Why couldn't Obama preempt one (or all) of these for a speech?

(He preempts the Charlie Brown one tonight.)

cube said...

lol. Some of those were rather amusing. Al Gore's Inconvenient Christmas is becoming even more inconvenient by the day. Bwa ha ha ha ha!

dmarks said...

Cube: Don't knock ol' Al. He invented Christmas, you know.

BeckEye said...

I would probably watch all of these except for the last 2.

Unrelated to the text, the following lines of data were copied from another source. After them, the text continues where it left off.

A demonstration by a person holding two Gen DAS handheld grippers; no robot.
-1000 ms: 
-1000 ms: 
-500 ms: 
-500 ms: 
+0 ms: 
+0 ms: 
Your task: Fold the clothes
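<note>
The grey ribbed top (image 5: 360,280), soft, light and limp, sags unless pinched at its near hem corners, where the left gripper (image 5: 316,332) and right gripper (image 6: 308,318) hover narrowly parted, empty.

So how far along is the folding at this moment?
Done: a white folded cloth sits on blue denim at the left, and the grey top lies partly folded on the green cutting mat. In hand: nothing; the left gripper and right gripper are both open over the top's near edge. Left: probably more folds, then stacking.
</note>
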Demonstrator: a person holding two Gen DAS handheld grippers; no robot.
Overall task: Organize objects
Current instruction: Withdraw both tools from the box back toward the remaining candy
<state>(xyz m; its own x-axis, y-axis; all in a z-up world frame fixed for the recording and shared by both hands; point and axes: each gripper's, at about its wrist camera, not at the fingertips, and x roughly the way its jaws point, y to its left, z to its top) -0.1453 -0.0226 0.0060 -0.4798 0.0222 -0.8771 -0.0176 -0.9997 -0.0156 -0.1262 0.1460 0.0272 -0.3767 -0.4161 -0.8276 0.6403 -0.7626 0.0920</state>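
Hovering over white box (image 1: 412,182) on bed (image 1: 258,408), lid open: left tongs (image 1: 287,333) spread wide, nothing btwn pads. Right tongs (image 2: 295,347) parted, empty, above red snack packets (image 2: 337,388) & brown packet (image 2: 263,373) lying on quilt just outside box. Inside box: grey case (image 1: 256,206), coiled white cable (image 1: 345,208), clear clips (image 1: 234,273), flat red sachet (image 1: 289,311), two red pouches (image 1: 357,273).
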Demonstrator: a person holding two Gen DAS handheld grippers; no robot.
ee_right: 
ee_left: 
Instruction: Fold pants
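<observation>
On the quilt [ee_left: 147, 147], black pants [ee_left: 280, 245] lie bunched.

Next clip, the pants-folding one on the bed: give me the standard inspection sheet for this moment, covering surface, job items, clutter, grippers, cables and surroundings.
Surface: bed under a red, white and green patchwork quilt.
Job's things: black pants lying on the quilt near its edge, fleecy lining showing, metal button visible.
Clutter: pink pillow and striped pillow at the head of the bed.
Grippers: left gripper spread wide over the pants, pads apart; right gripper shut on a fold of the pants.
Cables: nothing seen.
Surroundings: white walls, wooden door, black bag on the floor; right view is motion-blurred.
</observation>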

Rush Limbaugh's Tea Party might actually be pretty fun. I hear everyone just gets hopped up on Oxycotin at the end.

dmarks said...

Beck: "Twilight" burnout, eh?

And yes, come to think of it, two of the specials involve Oxy- products.

DaBlade said...

Great list that I will give 4 full and one severed Ebert head. How much would you pay to see the Bad Santa Star Trek episode, where he is a "pawn to a master computer"?

Leo said...

lol...Al Gore. I have to wonder what the fall out is going to be from the release of all those emails that were released from East Anglia University which seem to be casting some doubt upon on the veracity of the research relating to the global warming "crisis" I guess one could call it an inconvenience to the whole movement.